Psilocybin usually amplifies not only beautiful feelings, but also that which is already present beneath the surface. These can be wonder, love, and connection, but also fear, sadness, shame, or inner tension. The moment such feelings arise, the tendency is often to suppress them. It is precisely there that friction often arises. Triptherapie describes that old, long-blocked emotions regularly surface during psilocybin sessions, and that allowing them can be liberating.
In many cases, a difficult trip is not so much the result of the content of the experience, but of the struggle with it. It then feels as if you are trying to swim against a strong current. That takes a lot of energy and gives the feeling of being overwhelmed. When, instead, you dare to move with the flow a little more, the experience often changes. Not because everything suddenly becomes pleasant, but because there is less need for conflict. Within Triptherapie, we see that difficult moments often become more bearable and valuable when someone does not try to escape what is happening, but learns to remain present with the experience. That does not mean that everything has to be fun. It means that space is created for what wants to reveal itself.
Modern psychology has a clear language for this. Within Acceptance and Commitment Therapy, usually abbreviated as ACT, the focus is not on how to get rid of difficult thoughts and emotions, but on how to deal with them differently. ACT is based on the idea that psychological flexibility is more important than control.
Within ACT, acceptance means making space for what you experience inside, even if it is uncomfortable. You don't have to resolve fear immediately. You don't have to get rid of sadness right away. You don't have to fix confusion before you can move on. You let the experience be there for a moment, without immediately fighting against it.

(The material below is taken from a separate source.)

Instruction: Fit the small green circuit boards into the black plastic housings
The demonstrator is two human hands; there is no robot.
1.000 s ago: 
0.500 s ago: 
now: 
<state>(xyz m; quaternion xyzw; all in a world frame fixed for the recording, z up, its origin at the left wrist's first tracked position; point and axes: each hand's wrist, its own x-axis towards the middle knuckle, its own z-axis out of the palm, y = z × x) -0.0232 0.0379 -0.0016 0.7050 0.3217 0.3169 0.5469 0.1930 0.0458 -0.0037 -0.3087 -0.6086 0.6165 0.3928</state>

Another important principle of ACT is defusion. This means learning to see that thoughts are not the same as facts. During a psychedelic experience, a thought can feel incredibly real, for example: “this is going wrong” or “I can’t get out of this.” Defusion helps to distance yourself from it just a little more. Instead of completely identifying with that thought, you can notice: “I notice that I have the thought that this is too much.” Even that small difference can create a lot of space.
Psilocybin actually seems to temporarily increase that psychological flexibility. Fixed thought patterns become less rigid. This creates the possibility to experience emotions and beliefs in a new way. That makes ACT particularly relevant as a lens for understanding psychedelic experiences.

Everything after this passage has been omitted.